For patient data in the USA CF registry, an FEV1 below 70% was 1.32 times more likely
in CG (0.77-1.71; p=0.11) but this difference compared to the SG did not reach
statistical significance. 82 Recent cross sectional data (2002 registry data on 14 647
patients) show an advantage for FEV1 in the SG in age category 6-10 (97% vs. 89% , p<
0.05, CI not stated) and 11-20 years (87% vs. 82% p< 0.05, CI not stated). 69
The UK registry data (cross sectional data analysis in 2002; n=183 screen and n=950
CG) documented no LF differences between SC and CG. X-ray scores (Northern
score, lower is less disease) were significantly lower in the SG aged 1-3 (p=0.05) and 7-
9 years (P=0.05).

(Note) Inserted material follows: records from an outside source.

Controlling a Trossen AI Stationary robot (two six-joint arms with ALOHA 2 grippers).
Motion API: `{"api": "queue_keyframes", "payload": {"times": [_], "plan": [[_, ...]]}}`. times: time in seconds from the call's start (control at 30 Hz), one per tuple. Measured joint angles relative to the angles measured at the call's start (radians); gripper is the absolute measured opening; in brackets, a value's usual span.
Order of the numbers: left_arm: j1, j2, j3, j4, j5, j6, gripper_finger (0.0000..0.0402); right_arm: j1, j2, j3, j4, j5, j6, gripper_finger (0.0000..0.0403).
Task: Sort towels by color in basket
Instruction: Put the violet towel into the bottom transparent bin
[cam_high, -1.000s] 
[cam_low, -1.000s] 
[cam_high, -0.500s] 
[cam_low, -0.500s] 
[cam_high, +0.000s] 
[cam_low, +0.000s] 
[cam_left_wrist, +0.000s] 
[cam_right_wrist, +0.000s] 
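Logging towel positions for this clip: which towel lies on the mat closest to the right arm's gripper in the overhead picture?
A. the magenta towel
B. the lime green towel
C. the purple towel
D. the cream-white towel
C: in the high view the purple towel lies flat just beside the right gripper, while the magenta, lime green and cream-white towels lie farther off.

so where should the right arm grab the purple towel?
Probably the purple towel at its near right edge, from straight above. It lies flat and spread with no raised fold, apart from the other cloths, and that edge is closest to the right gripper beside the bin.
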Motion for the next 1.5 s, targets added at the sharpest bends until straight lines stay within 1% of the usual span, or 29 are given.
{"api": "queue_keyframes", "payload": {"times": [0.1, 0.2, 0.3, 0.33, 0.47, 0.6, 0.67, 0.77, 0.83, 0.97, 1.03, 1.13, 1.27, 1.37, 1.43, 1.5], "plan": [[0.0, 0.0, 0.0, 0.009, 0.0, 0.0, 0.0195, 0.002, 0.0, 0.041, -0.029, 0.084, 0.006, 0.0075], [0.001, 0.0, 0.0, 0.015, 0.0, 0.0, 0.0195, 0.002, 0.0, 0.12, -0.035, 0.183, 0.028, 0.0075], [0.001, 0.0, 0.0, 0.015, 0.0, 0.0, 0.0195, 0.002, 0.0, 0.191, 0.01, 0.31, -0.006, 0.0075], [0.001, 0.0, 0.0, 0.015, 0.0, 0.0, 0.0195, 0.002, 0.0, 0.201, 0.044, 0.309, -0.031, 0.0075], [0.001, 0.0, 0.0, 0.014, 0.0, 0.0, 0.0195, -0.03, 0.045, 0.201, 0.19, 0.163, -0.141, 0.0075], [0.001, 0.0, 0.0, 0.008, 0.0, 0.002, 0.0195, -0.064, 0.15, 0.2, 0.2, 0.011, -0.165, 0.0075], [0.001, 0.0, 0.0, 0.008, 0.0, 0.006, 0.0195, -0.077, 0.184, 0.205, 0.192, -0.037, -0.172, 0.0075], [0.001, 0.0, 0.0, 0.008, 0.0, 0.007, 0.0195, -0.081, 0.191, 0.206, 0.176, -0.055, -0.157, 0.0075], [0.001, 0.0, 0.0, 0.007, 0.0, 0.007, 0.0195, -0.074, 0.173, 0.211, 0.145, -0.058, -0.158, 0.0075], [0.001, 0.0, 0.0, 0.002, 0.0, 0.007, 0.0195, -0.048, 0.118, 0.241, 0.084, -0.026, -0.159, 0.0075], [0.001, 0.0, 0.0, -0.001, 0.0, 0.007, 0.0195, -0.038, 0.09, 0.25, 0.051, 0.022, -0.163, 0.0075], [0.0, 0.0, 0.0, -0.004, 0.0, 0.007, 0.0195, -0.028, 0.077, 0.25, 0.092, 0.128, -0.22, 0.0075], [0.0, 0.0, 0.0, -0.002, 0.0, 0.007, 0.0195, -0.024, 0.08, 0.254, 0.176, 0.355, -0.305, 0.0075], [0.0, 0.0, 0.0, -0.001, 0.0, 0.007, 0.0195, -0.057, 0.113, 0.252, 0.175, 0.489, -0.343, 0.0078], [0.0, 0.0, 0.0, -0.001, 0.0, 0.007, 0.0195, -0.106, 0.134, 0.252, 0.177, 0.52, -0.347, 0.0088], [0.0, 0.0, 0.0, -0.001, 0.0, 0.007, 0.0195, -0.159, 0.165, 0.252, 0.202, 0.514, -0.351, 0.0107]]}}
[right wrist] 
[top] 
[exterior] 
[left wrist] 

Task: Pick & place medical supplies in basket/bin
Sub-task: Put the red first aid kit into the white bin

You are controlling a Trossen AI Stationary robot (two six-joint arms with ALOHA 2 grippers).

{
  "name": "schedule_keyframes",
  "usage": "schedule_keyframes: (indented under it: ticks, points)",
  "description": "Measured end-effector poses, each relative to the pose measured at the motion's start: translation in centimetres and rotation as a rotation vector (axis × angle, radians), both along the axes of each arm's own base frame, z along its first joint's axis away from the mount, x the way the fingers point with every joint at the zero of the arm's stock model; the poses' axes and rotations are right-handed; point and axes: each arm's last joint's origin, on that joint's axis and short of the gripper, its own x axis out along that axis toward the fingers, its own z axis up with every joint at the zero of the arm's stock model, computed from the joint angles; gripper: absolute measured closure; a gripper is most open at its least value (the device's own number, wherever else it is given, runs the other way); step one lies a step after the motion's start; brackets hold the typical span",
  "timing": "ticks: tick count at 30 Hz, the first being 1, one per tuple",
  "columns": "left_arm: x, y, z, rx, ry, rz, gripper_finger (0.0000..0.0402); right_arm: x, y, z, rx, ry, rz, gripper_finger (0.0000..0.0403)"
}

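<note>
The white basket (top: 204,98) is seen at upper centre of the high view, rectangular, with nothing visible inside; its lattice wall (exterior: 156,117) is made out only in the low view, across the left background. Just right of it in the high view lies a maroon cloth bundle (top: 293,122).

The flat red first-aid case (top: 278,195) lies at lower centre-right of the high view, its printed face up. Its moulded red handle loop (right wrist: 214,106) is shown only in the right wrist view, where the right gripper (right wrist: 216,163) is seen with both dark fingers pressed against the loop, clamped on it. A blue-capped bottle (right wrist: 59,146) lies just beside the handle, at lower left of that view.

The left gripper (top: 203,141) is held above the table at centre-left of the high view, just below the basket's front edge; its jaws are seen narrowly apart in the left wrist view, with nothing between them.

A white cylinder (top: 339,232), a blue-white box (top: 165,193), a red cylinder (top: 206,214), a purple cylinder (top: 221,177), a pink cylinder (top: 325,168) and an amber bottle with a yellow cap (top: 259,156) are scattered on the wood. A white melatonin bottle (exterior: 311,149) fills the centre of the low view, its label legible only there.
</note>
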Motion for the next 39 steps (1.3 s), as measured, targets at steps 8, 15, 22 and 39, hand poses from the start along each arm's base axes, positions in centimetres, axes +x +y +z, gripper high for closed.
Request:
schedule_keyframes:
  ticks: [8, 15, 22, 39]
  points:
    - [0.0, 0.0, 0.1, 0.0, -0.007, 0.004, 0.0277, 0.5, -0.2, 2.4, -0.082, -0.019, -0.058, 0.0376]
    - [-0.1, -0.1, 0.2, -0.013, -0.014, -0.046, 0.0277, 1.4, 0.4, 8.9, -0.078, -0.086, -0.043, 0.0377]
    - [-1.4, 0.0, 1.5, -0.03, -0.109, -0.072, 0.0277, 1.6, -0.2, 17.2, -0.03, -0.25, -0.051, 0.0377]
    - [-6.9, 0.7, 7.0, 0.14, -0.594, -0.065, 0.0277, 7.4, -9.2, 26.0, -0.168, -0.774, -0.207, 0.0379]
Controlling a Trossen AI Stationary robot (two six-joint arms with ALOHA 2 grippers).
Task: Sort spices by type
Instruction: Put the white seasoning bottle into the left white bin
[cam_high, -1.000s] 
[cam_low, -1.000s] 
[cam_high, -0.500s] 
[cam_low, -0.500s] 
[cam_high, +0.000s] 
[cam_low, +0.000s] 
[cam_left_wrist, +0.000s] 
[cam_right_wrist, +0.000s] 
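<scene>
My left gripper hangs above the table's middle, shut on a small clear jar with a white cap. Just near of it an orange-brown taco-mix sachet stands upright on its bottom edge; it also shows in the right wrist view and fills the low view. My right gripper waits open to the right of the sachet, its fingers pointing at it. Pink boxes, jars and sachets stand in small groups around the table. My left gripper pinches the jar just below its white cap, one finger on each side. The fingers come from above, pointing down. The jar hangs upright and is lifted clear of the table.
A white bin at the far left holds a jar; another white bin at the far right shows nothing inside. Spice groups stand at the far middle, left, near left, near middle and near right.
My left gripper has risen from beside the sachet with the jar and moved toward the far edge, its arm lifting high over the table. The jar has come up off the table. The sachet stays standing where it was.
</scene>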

Shwachman scores were higher for NS in the age range of 1-3
(p=0.05) and 7-9 (p=0.05) years.
2.2.2.4 Complications
In the US CF patient registry the proportion of patients with more than 1
hospitalisation for complications was 70% in CG versus 29% in SG (p< 0.0001). Patients
studied were diagnosed under age 1 and born in the period 2000-2002. 69
2.2.2.5 Burden of therapy
Burden of therapy is related to severity of CF lung disease especially when looking at
the need for intravenous (IV) antibiotics and hospital admission. 83
In the Wisconsin trial, there was no difference in the use of intravenous or inhaled
antibiotics, nor for the days spent in hospital per year between the groups. 84 This may
be due to the earlier acquisition of PA in a subset of the screened group.
Most observational studies report lower treatment burden in CF patients after
screening.
In the UK trial, patients in the SG were on average 1.3 (sd 1.9) times admitted in
hospital in the first year while this was 3.2 (SD 2.7) times for the CG (CI not stated; p<
0.01). 55
In the French study, the proportion of children requiring at least one hospital admission
before age 10 years was 86% (CG) versus 49% (P< 0.001) (SG). 67 Despite this
difference, use of IV and inhaled antibiotics was not different.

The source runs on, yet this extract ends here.